Verheergewaden
Verheergewaden is bij de gilden het erfelijk recht van de oudste zoon om na het overlijden van zijn vader het ‘halve gild te winnen’, dat wil zeggen het recht om tegen sterk gereduceerde entreekosten lid te worden van het gilde. Soms werd dit recht ook toegestaan aan de weduwe.

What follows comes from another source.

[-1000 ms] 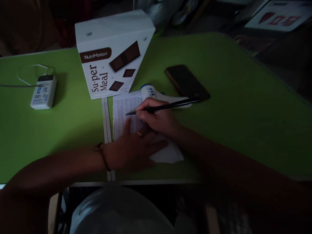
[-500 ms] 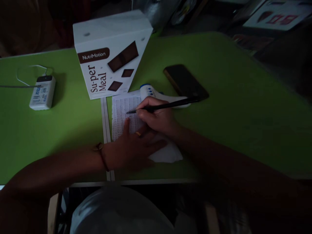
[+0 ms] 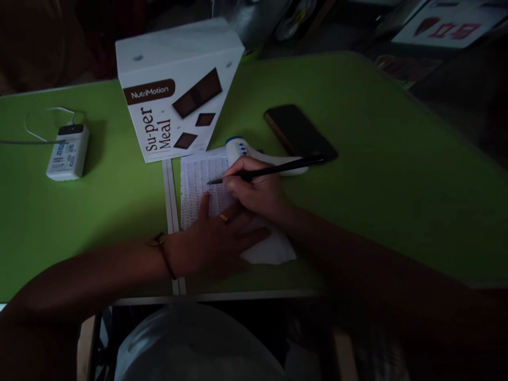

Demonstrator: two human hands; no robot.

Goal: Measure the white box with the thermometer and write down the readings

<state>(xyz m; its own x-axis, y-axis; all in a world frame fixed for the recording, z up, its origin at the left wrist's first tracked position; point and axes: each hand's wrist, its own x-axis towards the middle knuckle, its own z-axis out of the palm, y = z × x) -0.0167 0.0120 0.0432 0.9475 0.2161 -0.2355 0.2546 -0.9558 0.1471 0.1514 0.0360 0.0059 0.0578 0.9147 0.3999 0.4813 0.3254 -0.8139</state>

De herkomst van het woord verheergewaden, in 't Latijn praestare laudemium, is niet duidelijk. Zo geeft Willem Bilderdijk in 1832 in het eerste deel van zijn Geschiedenis des Vaderlands (p. 306) aan dat het woord waarschijnlijk afkomstig is van heergewed, het recht van de heer, in het Latijn jus dominicum. De uitleg dat het woord zou zijn afgeleid van heerlijk gewaad acht hij onwaarschijnlijk. In de hedendaagse Van Dale daarentegen is aangegeven dat het woord afkomstig is van het Middelnederlandse heergewaad (1325), de oorlogsuitrusting en vervolgens dat deel ervan dat de leenheer bij de dood van de leenman van diens opvolger kon vorderen, (vroeger met betrekking tot een leen) zekere rechten betalen voor het opnieuw of als erfgenaam daarmee bekleed worden.
Ten onrechte wordt, ook in de vakliteratuur, wel gesproken over verheerwaarden.